* WHAT IS NEEDED *
Search string "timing": state how many lines in the material below contain it, and nothing else.

* RECORDS TO PROCESS *
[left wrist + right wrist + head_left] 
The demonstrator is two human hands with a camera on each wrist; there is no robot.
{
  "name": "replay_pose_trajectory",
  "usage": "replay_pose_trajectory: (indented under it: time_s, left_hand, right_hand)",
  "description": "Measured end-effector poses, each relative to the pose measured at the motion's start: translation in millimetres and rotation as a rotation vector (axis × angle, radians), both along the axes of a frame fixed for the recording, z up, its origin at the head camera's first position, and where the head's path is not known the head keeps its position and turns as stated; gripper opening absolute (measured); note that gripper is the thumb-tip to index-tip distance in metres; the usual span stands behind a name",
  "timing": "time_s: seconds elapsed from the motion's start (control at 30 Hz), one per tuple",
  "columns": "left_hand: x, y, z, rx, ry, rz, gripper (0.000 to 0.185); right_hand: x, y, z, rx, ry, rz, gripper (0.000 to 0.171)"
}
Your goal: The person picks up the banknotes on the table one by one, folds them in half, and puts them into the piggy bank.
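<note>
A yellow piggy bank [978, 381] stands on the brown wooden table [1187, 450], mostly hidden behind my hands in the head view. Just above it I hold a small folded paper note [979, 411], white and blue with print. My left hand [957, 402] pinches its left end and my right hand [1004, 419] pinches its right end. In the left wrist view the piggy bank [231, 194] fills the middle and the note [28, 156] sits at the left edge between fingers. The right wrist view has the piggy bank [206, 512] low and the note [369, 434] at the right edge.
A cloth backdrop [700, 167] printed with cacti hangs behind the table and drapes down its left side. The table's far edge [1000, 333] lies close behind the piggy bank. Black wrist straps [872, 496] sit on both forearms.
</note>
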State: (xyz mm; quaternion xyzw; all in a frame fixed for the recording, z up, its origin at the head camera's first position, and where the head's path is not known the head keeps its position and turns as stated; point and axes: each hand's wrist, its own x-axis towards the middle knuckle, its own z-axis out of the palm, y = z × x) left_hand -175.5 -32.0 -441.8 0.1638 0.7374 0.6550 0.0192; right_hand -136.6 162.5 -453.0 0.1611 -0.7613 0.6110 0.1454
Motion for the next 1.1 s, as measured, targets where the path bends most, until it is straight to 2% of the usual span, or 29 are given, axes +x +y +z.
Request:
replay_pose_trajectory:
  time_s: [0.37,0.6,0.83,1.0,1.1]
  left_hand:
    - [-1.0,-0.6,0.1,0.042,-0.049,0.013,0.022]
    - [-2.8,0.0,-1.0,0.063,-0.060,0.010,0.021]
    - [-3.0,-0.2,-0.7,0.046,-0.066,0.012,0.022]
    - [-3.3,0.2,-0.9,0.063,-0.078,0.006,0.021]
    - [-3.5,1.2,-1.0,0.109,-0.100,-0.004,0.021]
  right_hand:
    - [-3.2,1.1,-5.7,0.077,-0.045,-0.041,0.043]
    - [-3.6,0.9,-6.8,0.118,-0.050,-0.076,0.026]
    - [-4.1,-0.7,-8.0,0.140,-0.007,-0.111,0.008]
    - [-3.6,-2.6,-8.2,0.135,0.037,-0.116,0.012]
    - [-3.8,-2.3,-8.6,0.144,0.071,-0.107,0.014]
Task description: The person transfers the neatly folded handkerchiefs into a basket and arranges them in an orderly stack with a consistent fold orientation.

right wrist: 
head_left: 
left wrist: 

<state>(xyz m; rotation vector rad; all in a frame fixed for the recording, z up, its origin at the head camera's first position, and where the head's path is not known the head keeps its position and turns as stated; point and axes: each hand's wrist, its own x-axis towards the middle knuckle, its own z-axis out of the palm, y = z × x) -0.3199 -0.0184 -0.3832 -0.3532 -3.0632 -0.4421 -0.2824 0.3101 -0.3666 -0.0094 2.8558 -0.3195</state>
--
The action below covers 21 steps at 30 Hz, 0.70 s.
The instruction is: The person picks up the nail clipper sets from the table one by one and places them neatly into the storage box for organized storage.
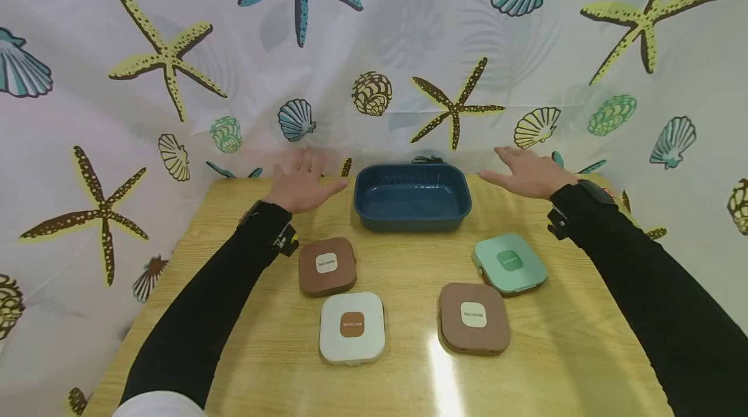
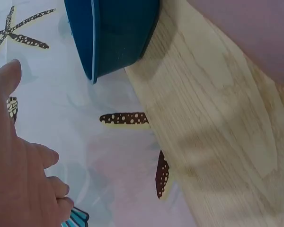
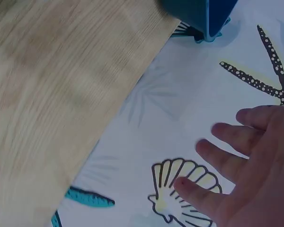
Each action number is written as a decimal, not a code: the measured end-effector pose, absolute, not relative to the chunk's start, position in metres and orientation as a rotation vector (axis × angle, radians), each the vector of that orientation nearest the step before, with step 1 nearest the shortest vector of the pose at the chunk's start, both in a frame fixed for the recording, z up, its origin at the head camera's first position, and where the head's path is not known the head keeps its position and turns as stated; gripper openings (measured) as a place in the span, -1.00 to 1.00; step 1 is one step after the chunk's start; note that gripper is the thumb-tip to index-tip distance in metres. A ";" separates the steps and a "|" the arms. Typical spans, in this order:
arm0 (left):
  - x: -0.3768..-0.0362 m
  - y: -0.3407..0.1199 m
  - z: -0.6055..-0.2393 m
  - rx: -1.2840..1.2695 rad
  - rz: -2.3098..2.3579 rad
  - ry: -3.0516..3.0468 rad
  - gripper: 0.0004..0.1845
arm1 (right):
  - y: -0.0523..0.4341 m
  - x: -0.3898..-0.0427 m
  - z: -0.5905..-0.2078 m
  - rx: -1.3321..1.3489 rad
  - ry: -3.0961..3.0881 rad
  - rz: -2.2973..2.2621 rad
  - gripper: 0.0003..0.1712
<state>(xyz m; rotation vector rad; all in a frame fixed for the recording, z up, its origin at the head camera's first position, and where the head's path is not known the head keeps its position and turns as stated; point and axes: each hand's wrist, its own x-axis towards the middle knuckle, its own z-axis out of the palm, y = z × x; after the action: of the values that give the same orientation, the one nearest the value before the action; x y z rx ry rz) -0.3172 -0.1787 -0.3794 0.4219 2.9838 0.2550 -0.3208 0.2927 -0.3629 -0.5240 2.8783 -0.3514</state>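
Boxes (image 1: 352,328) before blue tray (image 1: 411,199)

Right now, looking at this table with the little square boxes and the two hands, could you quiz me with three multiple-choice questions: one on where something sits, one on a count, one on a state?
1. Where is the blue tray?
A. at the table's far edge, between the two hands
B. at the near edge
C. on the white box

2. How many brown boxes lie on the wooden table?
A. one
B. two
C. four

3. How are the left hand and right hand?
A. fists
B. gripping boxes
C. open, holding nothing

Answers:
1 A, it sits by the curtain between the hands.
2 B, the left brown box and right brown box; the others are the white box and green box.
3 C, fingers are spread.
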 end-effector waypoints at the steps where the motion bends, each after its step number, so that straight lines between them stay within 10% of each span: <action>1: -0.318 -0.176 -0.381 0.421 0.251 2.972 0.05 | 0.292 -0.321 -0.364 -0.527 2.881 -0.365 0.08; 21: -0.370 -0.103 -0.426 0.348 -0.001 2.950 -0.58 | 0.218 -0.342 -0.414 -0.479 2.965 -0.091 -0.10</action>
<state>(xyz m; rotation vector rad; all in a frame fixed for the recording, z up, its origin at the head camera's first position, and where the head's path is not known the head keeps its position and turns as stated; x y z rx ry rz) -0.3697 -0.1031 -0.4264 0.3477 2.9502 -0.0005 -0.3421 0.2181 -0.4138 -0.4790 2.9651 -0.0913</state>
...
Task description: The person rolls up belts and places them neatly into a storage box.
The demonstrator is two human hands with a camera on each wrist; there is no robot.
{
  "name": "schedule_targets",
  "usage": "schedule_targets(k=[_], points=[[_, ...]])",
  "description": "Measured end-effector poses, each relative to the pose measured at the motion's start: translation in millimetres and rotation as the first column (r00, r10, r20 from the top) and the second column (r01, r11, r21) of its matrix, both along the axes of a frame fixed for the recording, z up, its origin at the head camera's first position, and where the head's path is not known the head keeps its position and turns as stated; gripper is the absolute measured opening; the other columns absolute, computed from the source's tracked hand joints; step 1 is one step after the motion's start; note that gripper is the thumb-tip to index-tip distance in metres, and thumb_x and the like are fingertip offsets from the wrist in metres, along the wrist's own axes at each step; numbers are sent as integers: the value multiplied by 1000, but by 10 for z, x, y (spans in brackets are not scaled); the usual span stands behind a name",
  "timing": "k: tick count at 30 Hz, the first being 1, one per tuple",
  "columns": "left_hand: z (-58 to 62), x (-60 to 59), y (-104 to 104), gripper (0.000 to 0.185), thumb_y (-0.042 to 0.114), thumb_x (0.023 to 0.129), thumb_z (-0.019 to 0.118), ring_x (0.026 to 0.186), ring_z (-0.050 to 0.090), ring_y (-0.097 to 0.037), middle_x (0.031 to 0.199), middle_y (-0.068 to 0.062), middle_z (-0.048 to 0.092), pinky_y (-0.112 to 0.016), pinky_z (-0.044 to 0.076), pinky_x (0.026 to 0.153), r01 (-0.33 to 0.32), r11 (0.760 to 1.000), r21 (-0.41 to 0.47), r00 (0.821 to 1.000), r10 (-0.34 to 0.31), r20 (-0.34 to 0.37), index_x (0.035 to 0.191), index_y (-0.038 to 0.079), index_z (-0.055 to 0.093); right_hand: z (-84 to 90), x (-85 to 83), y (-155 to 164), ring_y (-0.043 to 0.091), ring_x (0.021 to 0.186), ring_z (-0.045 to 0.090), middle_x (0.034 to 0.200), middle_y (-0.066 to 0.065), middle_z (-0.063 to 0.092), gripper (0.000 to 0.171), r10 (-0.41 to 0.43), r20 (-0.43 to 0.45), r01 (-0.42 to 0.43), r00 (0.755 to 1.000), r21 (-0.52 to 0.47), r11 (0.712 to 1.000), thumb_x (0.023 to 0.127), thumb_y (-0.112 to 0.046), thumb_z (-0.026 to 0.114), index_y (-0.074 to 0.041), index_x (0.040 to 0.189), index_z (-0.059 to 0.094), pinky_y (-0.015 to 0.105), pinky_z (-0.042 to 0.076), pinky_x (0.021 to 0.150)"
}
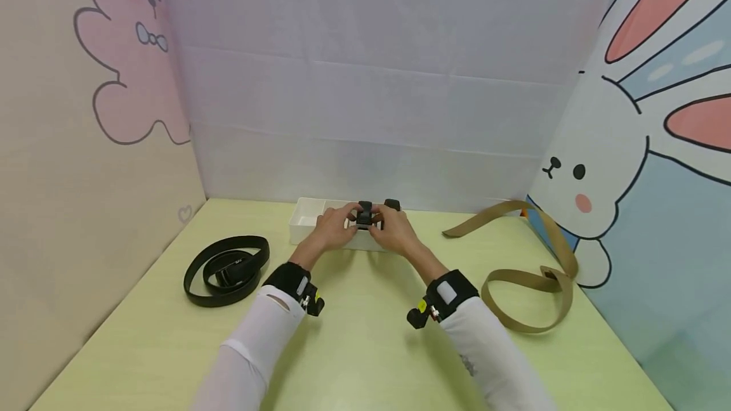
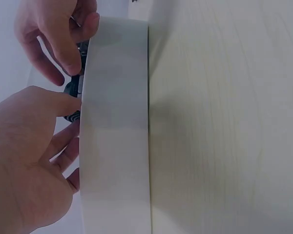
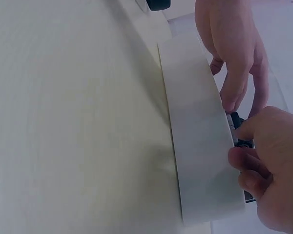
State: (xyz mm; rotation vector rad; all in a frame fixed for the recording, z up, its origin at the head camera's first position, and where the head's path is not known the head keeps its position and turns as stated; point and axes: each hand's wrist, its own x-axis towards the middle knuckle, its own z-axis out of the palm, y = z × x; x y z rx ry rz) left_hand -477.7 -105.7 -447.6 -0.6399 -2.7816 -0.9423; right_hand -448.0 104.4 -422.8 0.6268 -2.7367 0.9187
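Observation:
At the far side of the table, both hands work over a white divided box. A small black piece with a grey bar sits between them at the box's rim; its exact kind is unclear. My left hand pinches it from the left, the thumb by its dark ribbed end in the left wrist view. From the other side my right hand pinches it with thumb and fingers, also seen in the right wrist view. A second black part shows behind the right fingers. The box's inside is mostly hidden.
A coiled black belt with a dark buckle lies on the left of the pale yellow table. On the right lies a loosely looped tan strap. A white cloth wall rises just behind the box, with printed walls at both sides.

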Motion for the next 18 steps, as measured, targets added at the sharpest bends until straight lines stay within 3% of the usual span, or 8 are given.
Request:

* OUTPUT OF THE EXERCISE *
2